■ **THE TASK**
Could you copy each line of the listing that holds "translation"?
== Segment start ==
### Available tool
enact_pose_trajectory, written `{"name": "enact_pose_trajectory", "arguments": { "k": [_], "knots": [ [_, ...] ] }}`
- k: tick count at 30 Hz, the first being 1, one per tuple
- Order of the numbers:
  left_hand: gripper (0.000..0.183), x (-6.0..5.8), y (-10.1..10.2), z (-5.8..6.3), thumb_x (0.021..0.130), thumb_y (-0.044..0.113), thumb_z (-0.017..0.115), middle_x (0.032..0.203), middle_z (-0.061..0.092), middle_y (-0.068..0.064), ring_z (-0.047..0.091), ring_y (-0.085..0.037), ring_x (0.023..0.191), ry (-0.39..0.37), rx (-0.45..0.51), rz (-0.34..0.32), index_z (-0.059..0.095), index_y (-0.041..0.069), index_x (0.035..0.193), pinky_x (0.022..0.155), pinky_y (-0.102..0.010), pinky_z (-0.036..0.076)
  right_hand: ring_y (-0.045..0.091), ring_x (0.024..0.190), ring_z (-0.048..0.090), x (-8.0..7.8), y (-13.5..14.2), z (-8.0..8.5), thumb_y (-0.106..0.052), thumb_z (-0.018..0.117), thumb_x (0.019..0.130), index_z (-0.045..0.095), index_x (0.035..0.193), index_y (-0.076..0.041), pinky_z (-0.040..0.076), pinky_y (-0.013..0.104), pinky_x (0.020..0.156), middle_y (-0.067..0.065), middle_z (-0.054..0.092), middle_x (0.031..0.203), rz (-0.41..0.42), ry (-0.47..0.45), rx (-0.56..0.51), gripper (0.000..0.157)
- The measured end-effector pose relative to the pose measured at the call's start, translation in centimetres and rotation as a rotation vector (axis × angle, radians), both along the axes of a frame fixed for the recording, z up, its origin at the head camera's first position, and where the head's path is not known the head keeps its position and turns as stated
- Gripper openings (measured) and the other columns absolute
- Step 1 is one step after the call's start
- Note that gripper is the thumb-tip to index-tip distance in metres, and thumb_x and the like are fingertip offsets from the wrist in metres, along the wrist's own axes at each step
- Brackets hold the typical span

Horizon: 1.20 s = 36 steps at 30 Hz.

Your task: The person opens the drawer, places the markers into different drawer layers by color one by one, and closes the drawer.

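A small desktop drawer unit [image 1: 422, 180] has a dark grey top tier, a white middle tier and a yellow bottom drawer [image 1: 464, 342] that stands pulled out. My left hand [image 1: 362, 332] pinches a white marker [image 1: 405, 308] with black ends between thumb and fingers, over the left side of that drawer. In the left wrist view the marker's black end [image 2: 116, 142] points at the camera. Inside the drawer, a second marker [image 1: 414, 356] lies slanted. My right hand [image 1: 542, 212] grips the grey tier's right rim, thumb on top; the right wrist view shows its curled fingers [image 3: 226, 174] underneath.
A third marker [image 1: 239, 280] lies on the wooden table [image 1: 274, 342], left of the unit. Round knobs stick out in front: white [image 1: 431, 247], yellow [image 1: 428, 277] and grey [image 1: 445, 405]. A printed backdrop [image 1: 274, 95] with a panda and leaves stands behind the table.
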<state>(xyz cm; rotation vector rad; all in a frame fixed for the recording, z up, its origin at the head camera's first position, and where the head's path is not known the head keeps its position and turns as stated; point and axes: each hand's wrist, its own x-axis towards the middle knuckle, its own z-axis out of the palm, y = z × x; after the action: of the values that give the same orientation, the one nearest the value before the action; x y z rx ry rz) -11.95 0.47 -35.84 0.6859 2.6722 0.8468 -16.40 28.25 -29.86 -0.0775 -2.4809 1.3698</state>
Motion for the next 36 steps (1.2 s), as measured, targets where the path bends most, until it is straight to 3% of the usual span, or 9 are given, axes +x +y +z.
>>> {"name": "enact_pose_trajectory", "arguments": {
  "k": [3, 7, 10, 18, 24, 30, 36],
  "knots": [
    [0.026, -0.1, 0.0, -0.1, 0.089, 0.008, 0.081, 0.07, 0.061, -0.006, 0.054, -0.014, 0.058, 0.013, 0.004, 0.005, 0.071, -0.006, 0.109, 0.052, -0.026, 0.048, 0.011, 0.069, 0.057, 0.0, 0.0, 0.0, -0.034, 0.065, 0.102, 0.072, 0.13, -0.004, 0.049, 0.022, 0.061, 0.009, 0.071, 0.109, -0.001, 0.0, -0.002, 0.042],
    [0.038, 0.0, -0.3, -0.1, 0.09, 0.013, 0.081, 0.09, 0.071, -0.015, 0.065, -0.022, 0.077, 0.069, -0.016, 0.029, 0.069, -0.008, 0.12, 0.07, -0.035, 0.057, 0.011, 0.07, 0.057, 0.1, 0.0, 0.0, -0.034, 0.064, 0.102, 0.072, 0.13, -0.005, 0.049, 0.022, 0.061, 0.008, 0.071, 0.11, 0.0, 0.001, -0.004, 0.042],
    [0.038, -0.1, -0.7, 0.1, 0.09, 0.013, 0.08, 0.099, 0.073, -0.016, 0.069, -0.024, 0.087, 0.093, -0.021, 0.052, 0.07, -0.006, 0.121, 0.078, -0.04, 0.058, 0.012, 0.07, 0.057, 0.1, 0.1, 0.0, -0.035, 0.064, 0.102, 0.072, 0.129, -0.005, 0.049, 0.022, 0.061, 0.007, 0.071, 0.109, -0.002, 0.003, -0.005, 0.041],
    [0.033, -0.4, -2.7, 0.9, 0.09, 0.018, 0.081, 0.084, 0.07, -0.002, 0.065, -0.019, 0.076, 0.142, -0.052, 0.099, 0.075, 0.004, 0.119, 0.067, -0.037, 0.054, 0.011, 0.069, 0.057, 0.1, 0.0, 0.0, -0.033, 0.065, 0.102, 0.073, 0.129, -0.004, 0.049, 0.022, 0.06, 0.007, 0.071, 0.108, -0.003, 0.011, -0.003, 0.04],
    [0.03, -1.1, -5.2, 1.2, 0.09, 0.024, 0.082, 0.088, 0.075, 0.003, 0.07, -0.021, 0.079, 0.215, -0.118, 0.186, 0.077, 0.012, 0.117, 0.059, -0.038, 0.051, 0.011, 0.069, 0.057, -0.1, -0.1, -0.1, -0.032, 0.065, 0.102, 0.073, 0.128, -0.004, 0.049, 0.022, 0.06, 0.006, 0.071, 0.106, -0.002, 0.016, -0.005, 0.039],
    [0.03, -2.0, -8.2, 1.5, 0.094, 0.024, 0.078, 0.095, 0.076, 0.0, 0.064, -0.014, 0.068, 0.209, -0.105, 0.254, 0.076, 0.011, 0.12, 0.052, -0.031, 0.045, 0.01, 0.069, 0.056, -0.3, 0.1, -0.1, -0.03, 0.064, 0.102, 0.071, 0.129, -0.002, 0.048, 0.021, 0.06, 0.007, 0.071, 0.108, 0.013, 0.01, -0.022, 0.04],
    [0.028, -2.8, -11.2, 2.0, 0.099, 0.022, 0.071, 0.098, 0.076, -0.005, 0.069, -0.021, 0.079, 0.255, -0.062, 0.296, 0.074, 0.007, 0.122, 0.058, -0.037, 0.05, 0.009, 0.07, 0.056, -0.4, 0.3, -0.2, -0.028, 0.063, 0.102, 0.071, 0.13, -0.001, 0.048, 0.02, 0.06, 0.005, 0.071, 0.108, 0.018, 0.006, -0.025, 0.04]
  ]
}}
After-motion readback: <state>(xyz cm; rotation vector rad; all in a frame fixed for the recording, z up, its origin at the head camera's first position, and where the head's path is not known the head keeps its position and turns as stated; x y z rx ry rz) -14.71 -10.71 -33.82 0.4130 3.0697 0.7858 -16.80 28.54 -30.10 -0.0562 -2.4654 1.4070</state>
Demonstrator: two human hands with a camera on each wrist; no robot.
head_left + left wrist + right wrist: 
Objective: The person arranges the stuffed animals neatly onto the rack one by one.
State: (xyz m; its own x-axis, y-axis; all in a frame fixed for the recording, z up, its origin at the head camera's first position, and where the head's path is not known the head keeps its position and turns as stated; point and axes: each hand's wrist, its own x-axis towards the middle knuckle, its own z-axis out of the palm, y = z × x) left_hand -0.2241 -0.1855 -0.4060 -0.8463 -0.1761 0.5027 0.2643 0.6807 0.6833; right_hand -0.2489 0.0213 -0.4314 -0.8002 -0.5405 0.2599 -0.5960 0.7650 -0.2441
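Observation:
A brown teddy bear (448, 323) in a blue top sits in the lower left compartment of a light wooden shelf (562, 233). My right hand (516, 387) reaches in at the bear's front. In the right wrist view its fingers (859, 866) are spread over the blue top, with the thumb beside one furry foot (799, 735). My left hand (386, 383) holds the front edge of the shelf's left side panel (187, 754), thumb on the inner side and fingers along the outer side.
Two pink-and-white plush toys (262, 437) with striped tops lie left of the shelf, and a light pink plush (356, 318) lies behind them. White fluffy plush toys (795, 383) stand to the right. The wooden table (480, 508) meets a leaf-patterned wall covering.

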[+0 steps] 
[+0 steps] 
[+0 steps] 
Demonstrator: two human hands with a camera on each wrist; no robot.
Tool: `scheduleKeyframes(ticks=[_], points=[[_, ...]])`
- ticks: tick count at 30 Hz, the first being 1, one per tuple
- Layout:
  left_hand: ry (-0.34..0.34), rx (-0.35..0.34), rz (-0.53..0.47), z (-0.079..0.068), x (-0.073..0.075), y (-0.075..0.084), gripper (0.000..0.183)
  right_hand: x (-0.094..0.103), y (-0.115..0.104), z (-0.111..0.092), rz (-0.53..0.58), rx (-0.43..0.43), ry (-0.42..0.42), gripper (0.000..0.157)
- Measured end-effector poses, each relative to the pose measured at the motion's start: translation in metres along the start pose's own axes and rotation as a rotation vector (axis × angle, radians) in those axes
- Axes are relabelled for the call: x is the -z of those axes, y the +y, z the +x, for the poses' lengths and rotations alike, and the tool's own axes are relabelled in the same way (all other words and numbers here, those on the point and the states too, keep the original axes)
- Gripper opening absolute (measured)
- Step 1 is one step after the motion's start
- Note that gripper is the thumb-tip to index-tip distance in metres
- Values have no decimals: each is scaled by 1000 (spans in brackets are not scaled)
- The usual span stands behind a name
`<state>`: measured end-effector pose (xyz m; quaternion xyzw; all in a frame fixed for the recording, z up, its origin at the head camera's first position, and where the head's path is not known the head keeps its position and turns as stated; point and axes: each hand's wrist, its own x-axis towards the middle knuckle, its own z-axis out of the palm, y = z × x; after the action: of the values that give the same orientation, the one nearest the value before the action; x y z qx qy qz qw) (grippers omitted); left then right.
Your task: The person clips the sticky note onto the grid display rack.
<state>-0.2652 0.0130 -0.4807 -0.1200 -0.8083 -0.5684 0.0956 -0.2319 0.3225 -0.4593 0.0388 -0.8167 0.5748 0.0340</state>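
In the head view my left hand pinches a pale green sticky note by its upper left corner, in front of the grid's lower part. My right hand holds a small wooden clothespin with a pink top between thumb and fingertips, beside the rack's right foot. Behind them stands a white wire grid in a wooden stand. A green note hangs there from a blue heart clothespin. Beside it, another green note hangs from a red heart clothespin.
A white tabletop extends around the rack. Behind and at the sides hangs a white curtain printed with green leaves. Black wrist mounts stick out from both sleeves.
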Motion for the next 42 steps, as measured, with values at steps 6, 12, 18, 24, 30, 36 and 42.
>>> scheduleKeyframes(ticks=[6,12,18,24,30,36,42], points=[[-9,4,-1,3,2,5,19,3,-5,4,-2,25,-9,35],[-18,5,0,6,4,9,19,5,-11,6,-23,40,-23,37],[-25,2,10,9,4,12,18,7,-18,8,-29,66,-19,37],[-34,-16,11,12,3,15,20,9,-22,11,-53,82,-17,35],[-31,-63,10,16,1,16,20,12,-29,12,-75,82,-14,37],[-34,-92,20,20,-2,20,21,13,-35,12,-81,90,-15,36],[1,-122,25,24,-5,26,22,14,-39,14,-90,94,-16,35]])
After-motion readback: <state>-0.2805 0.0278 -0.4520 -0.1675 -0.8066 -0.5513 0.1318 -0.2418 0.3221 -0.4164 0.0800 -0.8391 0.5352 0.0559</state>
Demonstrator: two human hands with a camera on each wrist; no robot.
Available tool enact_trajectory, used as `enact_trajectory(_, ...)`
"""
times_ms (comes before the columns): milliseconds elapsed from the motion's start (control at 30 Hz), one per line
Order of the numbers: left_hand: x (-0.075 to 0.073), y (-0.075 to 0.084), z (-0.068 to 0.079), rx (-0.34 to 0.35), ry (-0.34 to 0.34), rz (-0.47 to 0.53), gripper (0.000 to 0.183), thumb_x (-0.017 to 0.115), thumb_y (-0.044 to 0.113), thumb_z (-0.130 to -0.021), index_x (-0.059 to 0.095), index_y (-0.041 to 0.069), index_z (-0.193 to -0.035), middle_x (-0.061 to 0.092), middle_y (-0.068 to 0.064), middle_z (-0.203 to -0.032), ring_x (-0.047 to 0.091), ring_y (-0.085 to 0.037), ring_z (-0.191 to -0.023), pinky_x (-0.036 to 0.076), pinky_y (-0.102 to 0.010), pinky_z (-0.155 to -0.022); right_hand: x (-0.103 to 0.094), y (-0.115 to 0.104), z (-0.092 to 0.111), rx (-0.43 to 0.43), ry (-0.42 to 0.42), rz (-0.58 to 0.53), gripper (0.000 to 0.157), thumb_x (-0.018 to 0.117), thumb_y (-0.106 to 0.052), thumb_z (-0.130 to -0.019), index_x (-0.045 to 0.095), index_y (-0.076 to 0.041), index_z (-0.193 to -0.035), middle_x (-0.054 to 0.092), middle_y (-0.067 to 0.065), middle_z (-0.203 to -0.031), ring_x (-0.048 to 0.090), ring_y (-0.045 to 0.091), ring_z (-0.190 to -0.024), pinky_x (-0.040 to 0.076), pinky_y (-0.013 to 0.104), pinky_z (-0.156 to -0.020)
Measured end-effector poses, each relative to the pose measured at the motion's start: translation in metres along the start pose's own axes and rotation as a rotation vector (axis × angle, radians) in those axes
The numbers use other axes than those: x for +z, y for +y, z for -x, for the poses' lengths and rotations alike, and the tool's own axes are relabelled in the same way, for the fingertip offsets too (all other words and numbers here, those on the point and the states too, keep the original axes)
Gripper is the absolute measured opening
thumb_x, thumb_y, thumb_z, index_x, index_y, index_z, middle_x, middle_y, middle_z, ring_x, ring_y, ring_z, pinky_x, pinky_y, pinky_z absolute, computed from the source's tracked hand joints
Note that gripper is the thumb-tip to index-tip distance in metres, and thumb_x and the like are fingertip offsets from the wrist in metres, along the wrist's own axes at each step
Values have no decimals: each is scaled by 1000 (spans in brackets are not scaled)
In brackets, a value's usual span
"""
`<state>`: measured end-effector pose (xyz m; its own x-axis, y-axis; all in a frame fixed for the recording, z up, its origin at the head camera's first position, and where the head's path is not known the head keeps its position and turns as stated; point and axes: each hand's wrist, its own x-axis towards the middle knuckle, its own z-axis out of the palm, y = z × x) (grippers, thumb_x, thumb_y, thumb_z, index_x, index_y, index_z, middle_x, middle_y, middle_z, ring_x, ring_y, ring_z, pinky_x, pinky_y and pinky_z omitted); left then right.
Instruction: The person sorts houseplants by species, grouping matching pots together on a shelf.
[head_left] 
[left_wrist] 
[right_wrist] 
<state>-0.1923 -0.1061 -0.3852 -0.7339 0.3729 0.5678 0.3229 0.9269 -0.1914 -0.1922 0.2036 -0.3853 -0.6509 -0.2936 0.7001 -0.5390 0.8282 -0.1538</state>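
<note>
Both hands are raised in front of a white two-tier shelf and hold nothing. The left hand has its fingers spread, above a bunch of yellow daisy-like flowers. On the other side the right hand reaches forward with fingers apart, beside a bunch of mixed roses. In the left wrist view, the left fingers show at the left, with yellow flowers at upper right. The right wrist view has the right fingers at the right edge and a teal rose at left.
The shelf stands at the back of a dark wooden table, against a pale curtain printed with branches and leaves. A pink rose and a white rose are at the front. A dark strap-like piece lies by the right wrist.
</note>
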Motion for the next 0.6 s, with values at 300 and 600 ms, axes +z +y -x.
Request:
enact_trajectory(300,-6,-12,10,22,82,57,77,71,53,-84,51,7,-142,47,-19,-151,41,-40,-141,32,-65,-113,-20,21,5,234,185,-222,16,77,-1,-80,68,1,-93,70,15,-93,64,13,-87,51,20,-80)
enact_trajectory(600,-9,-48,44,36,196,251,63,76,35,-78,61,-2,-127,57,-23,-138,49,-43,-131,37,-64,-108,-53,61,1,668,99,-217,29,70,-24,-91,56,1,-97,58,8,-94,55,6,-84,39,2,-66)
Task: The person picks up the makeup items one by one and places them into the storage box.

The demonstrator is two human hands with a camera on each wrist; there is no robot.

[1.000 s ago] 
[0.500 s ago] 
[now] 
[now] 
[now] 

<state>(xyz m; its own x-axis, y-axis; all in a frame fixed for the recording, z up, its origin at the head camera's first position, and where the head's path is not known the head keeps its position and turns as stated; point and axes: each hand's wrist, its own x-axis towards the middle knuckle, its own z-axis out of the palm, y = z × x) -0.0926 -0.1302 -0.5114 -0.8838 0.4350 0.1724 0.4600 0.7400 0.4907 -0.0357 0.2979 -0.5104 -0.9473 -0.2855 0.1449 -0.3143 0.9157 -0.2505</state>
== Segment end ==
■ **YOUR SOLUTION**
- The measured end-effector pose relative to the pose measured at the call's start, translation in centimetres and rotation as a rotation vector (axis × angle, radians), both along the axes of a frame fixed for the recording, z up, its origin at the head camera's first position, and where the head's path is not known the head keeps its position and turns as stated
- Measured end-effector poses, each relative to the pose measured at the motion's start: translation in metres along the start pose's own axes and rotation as a rotation vector (axis × angle, radians) in those axes
Measured end-effector poses, each relative to the pose measured at the motion's start: translation in metres along the start pose's own axes and rotation as a rotation vector (axis × angle, radians) in those axes

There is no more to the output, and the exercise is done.